■ **Activity**
Work through the records that follow and return each line containing the word "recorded".

Top of Material for this task

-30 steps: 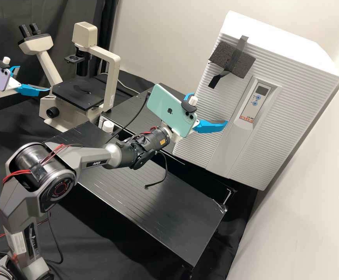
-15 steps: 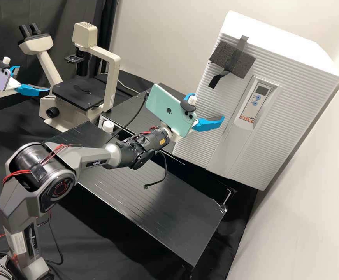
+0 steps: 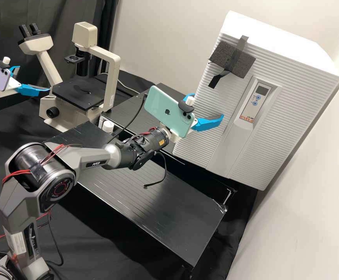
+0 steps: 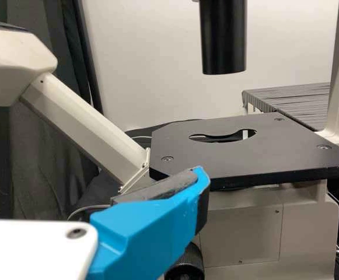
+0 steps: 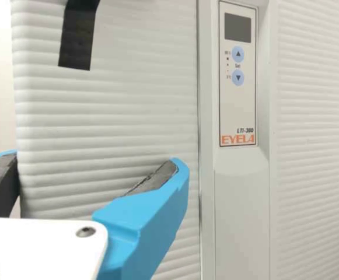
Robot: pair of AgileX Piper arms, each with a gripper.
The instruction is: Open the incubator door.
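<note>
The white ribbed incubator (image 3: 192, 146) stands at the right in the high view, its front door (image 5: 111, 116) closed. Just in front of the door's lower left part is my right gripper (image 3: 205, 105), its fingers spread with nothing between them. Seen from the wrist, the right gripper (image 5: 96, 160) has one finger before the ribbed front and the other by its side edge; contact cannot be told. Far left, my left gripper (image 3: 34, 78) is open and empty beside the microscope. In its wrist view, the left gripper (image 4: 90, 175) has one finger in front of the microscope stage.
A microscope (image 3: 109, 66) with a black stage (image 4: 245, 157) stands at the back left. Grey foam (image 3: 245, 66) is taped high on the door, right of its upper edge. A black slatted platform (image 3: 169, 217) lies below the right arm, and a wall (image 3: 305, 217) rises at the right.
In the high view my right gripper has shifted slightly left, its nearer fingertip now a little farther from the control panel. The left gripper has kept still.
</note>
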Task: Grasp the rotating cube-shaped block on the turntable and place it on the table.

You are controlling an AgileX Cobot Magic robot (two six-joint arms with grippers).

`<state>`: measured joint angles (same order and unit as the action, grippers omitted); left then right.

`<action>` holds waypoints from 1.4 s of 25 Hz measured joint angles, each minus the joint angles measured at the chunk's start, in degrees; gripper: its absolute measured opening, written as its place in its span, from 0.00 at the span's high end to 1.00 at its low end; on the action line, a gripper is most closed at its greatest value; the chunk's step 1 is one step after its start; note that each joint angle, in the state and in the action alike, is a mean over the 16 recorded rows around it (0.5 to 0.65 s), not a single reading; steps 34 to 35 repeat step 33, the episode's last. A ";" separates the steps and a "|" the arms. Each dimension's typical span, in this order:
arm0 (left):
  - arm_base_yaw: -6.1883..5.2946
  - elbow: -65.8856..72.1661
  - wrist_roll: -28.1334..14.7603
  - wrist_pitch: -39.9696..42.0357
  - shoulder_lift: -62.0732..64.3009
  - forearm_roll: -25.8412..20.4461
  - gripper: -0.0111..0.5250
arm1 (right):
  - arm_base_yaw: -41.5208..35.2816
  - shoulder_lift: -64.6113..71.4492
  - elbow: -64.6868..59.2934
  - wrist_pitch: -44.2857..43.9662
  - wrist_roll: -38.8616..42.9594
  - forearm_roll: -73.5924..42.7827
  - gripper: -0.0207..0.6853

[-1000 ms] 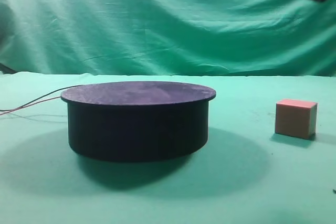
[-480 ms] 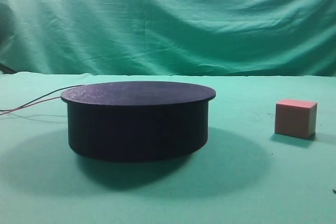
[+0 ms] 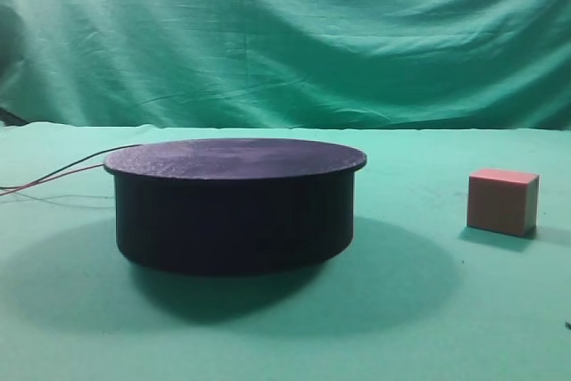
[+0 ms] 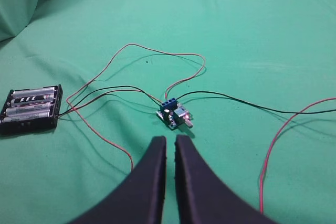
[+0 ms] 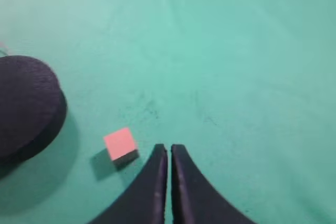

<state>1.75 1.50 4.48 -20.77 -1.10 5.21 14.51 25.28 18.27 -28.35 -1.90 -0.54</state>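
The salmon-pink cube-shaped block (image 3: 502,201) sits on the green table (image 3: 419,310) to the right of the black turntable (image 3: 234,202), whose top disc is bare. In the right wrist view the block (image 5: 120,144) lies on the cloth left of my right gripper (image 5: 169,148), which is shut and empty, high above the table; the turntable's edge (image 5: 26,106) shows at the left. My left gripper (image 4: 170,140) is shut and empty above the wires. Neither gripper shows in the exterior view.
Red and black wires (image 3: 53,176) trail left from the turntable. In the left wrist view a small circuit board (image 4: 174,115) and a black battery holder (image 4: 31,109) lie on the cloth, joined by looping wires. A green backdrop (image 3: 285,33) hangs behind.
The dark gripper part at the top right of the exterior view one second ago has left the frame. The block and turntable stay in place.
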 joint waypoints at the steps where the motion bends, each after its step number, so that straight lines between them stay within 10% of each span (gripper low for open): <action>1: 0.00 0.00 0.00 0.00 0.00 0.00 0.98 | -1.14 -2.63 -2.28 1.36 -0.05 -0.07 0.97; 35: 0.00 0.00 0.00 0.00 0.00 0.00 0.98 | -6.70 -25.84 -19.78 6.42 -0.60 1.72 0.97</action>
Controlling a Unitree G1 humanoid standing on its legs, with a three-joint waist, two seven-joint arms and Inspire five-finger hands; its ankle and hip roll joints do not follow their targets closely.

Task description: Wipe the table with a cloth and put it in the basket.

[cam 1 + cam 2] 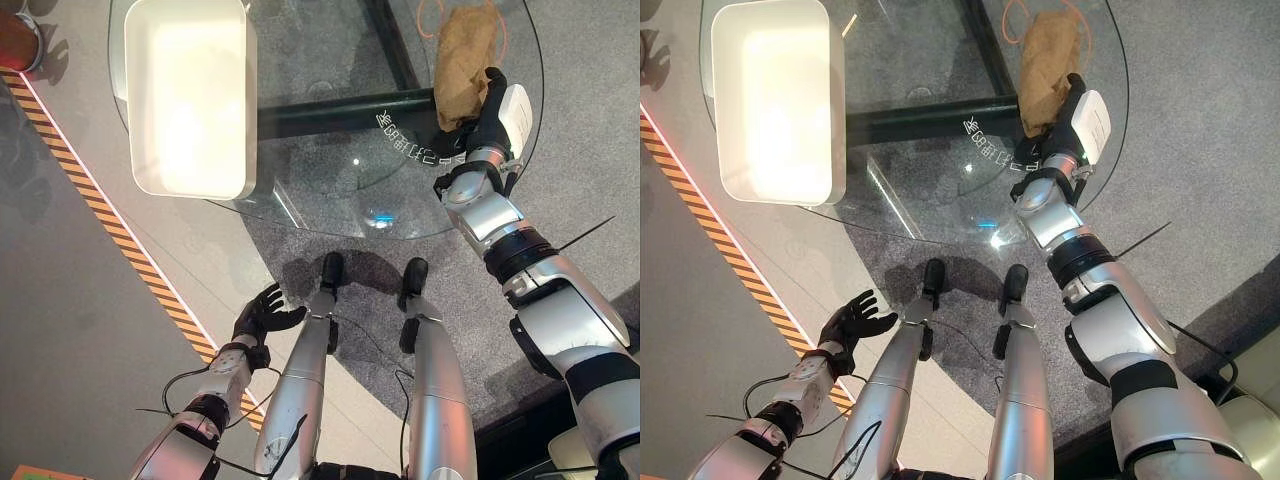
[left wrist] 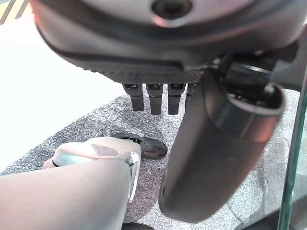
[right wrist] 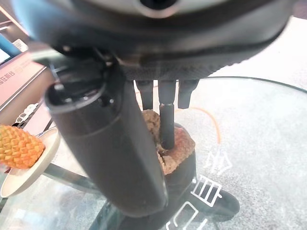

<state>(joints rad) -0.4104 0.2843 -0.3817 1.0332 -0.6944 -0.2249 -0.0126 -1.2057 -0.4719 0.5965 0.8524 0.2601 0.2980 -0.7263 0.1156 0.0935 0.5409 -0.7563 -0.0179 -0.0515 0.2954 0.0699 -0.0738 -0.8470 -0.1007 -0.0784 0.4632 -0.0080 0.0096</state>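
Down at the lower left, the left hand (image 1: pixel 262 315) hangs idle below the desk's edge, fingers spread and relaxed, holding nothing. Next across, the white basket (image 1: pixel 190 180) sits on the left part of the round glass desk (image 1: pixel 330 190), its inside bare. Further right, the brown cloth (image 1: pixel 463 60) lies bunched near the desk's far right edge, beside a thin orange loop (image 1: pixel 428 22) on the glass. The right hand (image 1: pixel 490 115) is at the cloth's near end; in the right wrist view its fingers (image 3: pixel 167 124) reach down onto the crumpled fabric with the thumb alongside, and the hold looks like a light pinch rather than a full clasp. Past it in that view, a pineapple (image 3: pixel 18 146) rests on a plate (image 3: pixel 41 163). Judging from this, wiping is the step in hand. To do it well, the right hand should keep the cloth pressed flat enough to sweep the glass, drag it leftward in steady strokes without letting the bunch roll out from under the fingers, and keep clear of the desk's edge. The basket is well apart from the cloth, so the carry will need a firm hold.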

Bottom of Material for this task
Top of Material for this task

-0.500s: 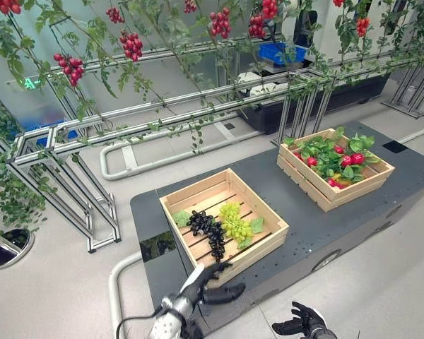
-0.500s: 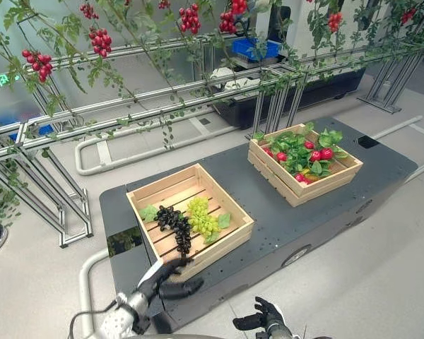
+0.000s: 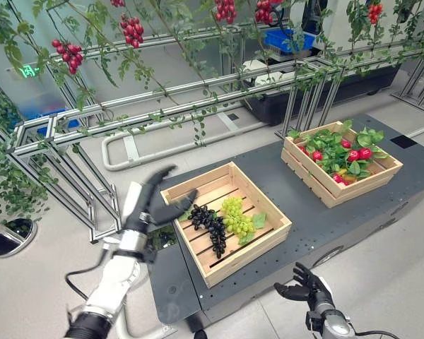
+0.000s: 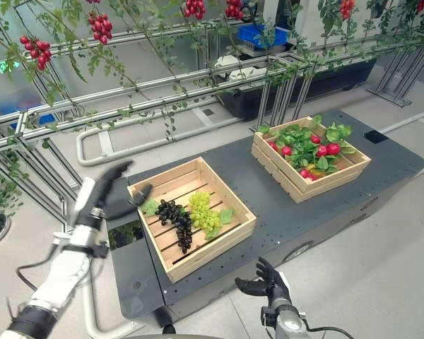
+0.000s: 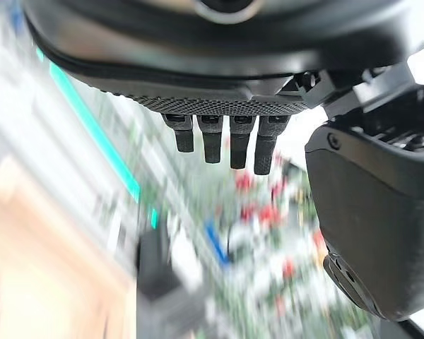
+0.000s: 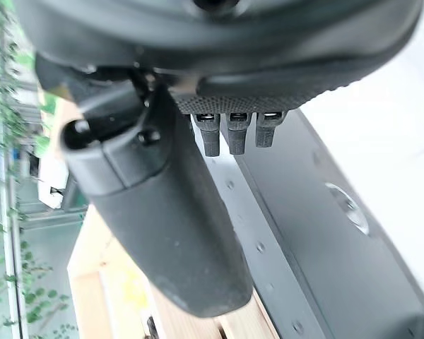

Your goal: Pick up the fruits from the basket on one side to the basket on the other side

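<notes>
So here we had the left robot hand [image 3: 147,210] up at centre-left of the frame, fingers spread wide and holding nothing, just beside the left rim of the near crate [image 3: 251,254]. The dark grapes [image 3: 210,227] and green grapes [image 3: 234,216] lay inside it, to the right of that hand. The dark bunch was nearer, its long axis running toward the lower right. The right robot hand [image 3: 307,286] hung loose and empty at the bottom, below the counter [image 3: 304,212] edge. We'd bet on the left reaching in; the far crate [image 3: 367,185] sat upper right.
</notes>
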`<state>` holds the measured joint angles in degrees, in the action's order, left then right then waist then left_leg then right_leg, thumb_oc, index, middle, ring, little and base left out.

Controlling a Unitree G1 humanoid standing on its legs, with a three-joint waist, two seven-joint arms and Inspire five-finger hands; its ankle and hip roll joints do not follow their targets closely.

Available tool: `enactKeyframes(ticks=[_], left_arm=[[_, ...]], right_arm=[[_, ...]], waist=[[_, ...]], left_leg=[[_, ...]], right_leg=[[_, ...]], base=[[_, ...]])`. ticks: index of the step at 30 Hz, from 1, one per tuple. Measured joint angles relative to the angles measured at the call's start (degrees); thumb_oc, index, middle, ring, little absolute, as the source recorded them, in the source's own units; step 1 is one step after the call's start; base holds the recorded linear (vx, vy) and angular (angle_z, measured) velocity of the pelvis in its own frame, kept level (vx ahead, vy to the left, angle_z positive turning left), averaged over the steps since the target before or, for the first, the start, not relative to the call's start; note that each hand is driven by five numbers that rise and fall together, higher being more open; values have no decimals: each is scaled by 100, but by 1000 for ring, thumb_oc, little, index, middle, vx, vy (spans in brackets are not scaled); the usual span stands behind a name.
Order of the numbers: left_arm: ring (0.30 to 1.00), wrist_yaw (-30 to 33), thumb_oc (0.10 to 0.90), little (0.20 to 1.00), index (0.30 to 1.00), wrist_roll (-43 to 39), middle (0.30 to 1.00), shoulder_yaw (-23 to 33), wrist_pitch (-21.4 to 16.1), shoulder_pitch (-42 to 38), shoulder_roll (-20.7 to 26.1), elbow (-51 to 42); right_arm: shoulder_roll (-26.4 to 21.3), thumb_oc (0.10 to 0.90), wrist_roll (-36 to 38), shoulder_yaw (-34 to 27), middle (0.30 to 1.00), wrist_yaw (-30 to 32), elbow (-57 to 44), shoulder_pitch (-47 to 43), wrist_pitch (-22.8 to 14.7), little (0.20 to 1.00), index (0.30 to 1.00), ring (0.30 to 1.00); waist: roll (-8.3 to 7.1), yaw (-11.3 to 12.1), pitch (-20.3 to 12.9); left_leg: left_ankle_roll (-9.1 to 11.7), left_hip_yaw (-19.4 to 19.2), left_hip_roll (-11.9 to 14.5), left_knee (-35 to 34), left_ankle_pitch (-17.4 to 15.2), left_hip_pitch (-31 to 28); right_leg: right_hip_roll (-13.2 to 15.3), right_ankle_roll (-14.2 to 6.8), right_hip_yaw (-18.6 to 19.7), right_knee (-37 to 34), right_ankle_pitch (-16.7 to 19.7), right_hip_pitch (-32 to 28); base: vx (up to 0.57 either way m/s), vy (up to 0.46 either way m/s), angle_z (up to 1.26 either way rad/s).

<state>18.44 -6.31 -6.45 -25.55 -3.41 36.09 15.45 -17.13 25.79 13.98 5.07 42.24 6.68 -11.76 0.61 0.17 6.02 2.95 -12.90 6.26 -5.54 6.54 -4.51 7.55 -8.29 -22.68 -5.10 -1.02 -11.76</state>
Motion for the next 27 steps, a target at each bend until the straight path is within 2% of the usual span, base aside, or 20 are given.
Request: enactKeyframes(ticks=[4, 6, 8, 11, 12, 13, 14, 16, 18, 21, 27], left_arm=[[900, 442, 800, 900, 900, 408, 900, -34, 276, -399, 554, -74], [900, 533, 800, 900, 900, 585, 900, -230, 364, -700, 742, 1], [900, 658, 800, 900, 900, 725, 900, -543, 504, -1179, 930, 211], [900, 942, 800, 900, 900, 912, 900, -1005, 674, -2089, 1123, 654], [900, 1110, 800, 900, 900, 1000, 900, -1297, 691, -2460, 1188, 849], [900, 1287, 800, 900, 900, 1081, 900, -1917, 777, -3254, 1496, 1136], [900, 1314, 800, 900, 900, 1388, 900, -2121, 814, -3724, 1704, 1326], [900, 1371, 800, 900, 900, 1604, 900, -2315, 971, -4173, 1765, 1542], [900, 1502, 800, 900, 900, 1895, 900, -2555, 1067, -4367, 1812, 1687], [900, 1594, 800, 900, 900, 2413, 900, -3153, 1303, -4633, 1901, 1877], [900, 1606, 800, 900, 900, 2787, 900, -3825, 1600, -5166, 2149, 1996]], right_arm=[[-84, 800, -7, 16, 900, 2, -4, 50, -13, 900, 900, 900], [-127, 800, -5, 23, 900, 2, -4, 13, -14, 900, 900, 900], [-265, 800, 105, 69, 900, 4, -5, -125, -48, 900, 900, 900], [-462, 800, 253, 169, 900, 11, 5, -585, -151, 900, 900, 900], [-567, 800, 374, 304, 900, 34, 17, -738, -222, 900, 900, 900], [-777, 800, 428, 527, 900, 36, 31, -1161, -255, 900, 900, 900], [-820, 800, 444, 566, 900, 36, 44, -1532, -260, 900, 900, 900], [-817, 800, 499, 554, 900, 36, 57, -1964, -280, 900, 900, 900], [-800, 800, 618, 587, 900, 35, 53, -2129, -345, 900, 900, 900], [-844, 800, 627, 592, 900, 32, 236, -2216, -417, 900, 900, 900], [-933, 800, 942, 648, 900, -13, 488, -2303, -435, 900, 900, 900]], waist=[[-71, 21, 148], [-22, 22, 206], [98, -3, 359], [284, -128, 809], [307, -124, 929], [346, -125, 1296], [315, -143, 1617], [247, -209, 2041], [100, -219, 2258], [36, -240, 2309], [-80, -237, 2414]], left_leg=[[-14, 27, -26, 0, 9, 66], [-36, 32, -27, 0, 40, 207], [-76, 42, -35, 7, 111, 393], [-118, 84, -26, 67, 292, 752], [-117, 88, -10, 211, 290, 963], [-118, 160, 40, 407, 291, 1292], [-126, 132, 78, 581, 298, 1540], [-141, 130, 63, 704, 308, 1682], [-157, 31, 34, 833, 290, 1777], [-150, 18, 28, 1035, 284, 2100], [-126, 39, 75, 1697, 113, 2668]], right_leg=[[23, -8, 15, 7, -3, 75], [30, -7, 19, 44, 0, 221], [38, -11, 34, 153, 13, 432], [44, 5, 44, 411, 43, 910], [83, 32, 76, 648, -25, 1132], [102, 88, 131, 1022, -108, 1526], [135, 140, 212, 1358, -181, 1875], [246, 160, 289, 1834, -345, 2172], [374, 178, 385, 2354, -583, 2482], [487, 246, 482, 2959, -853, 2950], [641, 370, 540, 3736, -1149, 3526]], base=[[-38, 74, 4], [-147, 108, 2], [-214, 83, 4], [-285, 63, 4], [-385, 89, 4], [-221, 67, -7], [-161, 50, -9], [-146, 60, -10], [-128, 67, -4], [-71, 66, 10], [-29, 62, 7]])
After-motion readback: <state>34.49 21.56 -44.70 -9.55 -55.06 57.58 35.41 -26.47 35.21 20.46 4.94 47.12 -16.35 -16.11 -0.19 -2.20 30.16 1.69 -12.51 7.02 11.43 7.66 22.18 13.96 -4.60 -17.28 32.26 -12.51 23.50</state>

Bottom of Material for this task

■ **Solution**
`<action>` holds waypoints from 1.4 s of 25 Hz measured joint angles, each minus the joint angles measured at the chunk's start, in degrees; gripper: its absolute measured opening, written as its place in its span, from 0.00 at the span's high end to 1.00 at its low end; on the action line, a gripper is most closed at its greatest value; the chunk's step 1 is one step after its start; note that each joint angle, in the state and in the action alike, is a mean over the 16 recorded rows around it (0.5 to 0.65 s), not a single reading; steps 34 to 35 repeat step 33, the episode's last. A ";" separates the steps and a "|" the arms. Each dimension's typical span, in this order:
Available tool: `enactKeyframes(ticks=[_], left_arm=[[_, ...]], right_arm=[[_, ...]], waist=[[_, ...]], left_leg=[[_, ...]], right_leg=[[_, ...]], base=[[_, ...]])`. ticks: index of the step at 30 Hz, from 1, one per tuple. Measured joint angles relative to the angles measured at the call's start (degrees); thumb_oc, index, middle, ring, little absolute, as the source recorded them, in the source's own units; step 1 is one step after the call's start; base holds the recorded linear (vx, vy) and angular (angle_z, measured) velocity of the pelvis in its own frame, kept level (vx ahead, vy to the left, angle_z positive turning left), averaged over the steps since the target before or, for the first, the start, not relative to the call's start; note that each hand is driven by five numbers that rise and fall together, higher being more open; values have no decimals: each is scaled by 100, but by 1000 for ring, thumb_oc, little, index, middle, vx, vy (spans in brackets are not scaled); the usual span stands behind a name.

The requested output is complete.